- Your task -
From the data underneath, reproduce exactly the stretch that begins at the line with "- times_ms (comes" and ends after the line with "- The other".

- Data shown -
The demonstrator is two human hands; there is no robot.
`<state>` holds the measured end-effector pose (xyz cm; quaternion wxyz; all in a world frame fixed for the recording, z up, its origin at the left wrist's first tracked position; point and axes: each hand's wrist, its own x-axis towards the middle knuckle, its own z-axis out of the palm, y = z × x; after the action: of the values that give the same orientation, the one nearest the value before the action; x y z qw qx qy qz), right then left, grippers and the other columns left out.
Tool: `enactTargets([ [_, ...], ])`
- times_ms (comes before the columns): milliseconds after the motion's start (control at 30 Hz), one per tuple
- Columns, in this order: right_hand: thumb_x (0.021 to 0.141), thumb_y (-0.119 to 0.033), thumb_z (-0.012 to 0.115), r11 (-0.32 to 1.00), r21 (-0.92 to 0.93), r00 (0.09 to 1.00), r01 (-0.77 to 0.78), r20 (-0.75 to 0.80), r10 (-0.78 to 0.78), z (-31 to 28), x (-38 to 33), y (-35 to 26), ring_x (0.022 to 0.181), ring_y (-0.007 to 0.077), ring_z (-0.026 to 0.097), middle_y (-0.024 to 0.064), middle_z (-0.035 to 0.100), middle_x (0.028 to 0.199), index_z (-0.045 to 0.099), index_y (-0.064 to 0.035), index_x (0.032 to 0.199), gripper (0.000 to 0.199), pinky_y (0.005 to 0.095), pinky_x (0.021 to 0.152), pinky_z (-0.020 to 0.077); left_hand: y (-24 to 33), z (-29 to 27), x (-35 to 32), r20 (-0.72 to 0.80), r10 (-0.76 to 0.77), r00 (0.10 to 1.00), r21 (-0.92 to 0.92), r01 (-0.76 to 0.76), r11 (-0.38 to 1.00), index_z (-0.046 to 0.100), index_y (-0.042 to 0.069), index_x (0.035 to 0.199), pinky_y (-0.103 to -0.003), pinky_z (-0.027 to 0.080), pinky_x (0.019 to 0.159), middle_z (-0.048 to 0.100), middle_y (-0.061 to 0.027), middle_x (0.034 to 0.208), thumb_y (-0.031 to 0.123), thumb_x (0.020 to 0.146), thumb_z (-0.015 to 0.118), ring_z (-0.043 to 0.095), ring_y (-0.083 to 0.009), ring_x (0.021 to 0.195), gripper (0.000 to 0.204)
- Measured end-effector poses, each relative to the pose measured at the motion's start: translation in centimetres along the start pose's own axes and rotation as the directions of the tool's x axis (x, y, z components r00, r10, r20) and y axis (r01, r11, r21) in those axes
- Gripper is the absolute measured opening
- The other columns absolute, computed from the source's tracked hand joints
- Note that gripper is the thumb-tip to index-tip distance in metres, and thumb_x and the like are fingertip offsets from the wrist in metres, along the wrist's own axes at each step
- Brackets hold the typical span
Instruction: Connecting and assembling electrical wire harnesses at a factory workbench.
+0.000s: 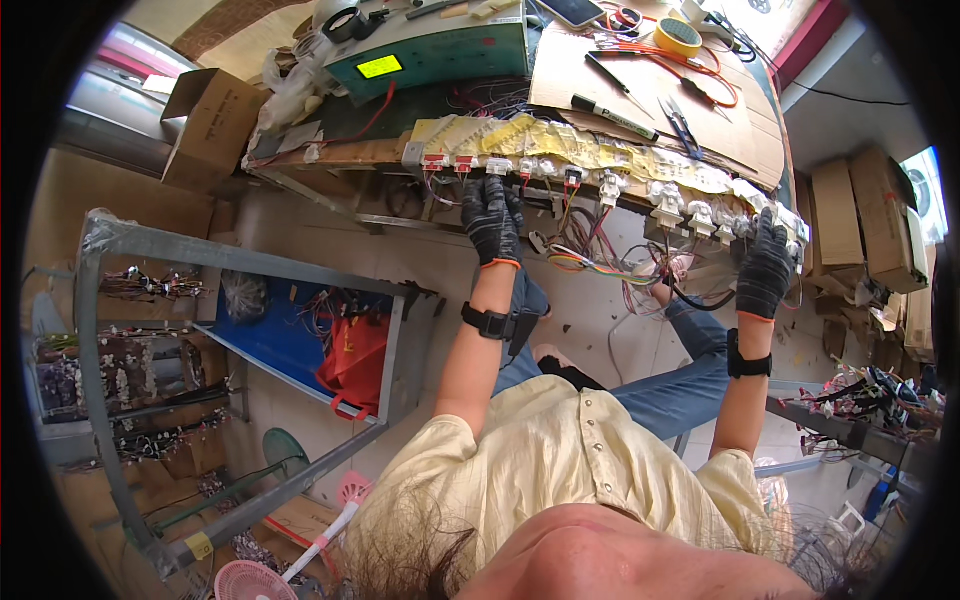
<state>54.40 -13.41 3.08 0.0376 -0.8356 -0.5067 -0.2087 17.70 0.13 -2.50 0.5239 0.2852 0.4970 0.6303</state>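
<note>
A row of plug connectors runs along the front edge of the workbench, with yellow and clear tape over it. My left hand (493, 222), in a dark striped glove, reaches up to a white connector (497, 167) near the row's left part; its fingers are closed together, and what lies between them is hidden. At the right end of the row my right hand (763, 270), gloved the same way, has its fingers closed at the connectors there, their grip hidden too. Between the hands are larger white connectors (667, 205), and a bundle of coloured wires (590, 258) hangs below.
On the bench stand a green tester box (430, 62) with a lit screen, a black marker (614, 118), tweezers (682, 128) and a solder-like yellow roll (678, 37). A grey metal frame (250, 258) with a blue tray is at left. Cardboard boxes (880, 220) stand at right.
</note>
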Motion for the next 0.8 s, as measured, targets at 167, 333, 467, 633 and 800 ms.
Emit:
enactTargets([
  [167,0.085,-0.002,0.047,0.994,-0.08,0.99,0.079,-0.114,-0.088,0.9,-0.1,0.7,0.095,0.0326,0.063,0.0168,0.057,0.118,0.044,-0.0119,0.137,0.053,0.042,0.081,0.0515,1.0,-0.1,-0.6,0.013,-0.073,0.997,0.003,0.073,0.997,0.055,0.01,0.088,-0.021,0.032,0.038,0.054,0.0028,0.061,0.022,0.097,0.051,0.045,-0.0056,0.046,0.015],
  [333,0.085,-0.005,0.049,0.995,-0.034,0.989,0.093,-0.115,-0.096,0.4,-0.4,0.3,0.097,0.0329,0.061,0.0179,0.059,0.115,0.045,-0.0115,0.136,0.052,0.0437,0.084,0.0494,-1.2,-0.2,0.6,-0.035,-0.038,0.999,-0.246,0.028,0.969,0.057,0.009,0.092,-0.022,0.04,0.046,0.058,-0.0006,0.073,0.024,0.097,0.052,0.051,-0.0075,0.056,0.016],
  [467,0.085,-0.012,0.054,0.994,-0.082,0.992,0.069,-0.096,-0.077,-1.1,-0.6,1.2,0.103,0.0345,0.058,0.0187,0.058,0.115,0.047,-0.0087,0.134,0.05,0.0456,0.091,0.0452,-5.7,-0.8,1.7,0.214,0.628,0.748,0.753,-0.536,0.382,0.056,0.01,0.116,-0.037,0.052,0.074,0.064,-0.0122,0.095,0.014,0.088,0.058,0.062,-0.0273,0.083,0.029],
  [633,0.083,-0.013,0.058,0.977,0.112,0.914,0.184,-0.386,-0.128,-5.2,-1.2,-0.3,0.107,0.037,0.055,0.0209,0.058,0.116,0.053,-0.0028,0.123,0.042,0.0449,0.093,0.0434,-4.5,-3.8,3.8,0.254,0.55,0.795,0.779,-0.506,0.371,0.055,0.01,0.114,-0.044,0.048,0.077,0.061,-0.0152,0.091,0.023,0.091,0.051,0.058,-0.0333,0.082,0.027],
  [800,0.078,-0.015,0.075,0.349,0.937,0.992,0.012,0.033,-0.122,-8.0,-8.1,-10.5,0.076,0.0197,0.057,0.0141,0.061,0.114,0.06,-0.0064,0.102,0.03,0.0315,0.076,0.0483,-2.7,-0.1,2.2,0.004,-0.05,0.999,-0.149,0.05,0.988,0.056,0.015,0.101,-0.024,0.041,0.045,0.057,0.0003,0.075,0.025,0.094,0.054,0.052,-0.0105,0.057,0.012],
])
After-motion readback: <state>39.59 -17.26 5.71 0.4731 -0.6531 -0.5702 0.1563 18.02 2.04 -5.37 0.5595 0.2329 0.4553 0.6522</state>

- Answer below -
- times_ms (comes before the columns): milliseconds after the motion's start (control at 30 Hz), one per tuple
- Columns, in this order: right_hand: thumb_x (0.021 to 0.141), thumb_y (-0.119 to 0.033), thumb_z (-0.012 to 0.115), r11 (-0.32 to 1.00), r21 (-0.92 to 0.93), r00 (0.09 to 1.00), r01 (-0.77 to 0.78), r20 (-0.75 to 0.80), r10 (-0.78 to 0.78), z (-31 to 28), x (-38 to 33), y (-35 to 26), ring_x (0.022 to 0.181), ring_y (-0.007 to 0.077), ring_z (-0.026 to 0.097), middle_y (-0.024 to 0.064), middle_z (-0.035 to 0.100), middle_x (0.028 to 0.199), index_z (-0.045 to 0.099), index_y (-0.064 to 0.035), index_x (0.032 to 0.199), gripper (0.000 to 0.199), pinky_y (0.005 to 0.095), pinky_x (0.021 to 0.152), pinky_z (-0.020 to 0.077); left_hand: y (-24 to 33), z (-29 to 27), x (-35 to 32), r20 (-0.72 to 0.80), r10 (-0.76 to 0.77), r00 (0.10 to 1.00), r21 (-0.92 to 0.92), r01 (-0.76 to 0.76), r11 (-0.38 to 1.00), index_z (-0.046 to 0.100), index_y (-0.042 to 0.069), index_x (0.035 to 0.199), pinky_y (-0.103 to -0.003), pinky_z (-0.027 to 0.080), pinky_x (0.019 to 0.159), middle_z (-0.048 to 0.100), middle_y (-0.061 to 0.027), middle_x (0.034 to 0.208), thumb_y (-0.031 to 0.123), thumb_x (0.020 to 0.146), thumb_z (-0.015 to 0.118), ring_z (-0.043 to 0.095), ring_y (-0.083 to 0.009), ring_x (0.021 to 0.195), gripper (0.000 to 0.204)
- Measured end-effector poses, each relative to the pose measured at the motion's start: translation in centimetres along the start pose's own axes and rotation as the directions of the tool's x axis (x, y, z components r00, r10, r20) and y axis (r01, r11, r21) in those axes
- Gripper is the absolute measured opening
- The other columns absolute, computed from the source's tracked hand joints

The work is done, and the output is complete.